### PROBLEM REQUIREMENTS
For this exercise, retype all the data exactly and exclude every image.
****************
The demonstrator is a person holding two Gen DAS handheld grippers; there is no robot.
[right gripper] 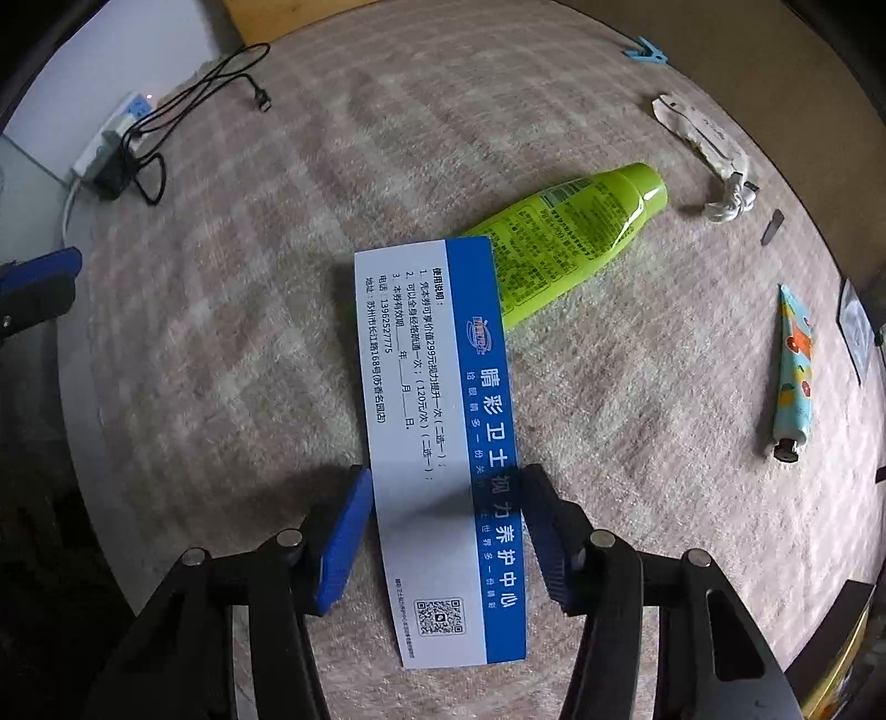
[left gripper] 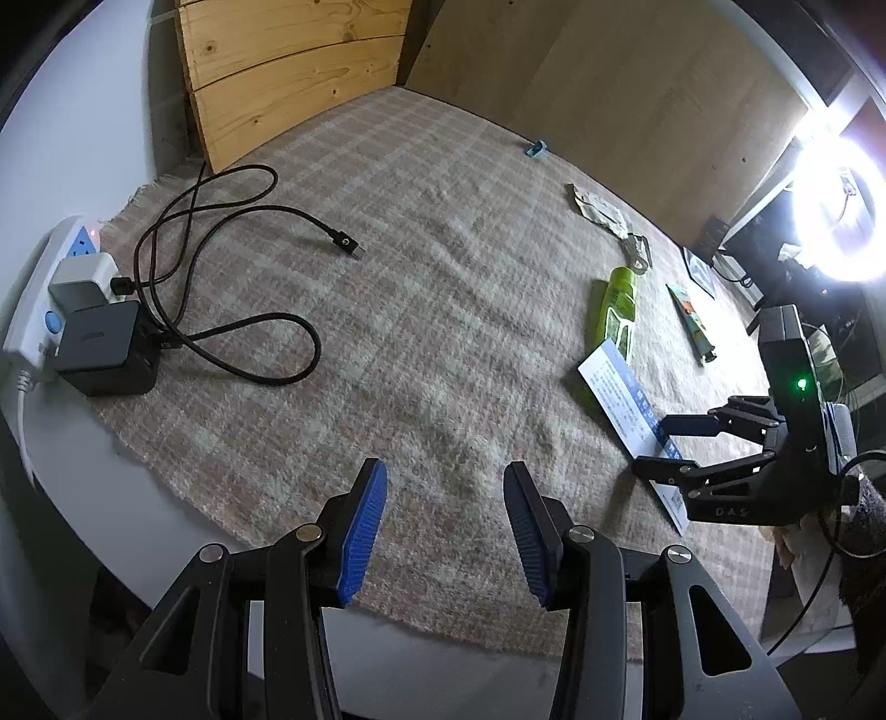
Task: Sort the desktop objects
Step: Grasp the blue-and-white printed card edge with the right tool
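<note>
Right gripper point(right gripper: 446, 531): pointed down at the table point(left gripper: 72, 471), fingers point(right gripper: 343, 540) spread either side of a card point(right gripper: 437, 421) (white with a blue band and printed text); the card lies flat on a checked cloth point(right gripper: 277, 277) and runs lengthwise between the fingers and well beyond their tips. Whether the pads press its edges cannot be told; the left pad sits at the card's edge, the right one overlaps the blue band. Beyond the card's far end, touching or just under its corner: a green bottle point(right gripper: 576, 238), lying on its side. Right of the fingers, well apart: a small patterned tube point(right gripper: 794, 371), cap toward the gripper. Farther off, past the bottle: a crumpled white wrapper point(right gripper: 703, 138) and a blue clip point(right gripper: 645, 52). Left gripper point(left gripper: 446, 531): fingers spread, nothing between them, tips over bare cloth near its front edge. Far left of those fingers: a white power strip point(left gripper: 33, 299) with two chargers, one white point(left gripper: 77, 282) and one black point(left gripper: 105, 349), and a black cable point(left gripper: 232, 266) looped across the cloth.
</note>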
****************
### EXPECTED OUTPUT
The demonstrator is a person holding two Gen DAS handheld grippers; there is no robot.
[right gripper] 
[left gripper] 
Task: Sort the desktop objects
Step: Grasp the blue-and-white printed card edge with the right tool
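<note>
Right gripper point(right gripper: 446, 531): pointed down at the table point(left gripper: 72, 471), fingers point(right gripper: 343, 540) spread either side of a card point(right gripper: 437, 421) (white with a blue band and printed text); the card lies flat on a checked cloth point(right gripper: 277, 277) and runs lengthwise between the fingers and well beyond their tips. Whether the pads press its edges cannot be told; the left pad sits at the card's edge, the right one overlaps the blue band. Beyond the card's far end, touching or just under its corner: a green bottle point(right gripper: 576, 238), lying on its side. Right of the fingers, well apart: a small patterned tube point(right gripper: 794, 371), cap toward the gripper. Farther off, past the bottle: a crumpled white wrapper point(right gripper: 703, 138) and a blue clip point(right gripper: 645, 52). Left gripper point(left gripper: 446, 531): fingers spread, nothing between them, tips over bare cloth near its front edge. Far left of those fingers: a white power strip point(left gripper: 33, 299) with two chargers, one white point(left gripper: 77, 282) and one black point(left gripper: 105, 349), and a black cable point(left gripper: 232, 266) looped across the cloth.
</note>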

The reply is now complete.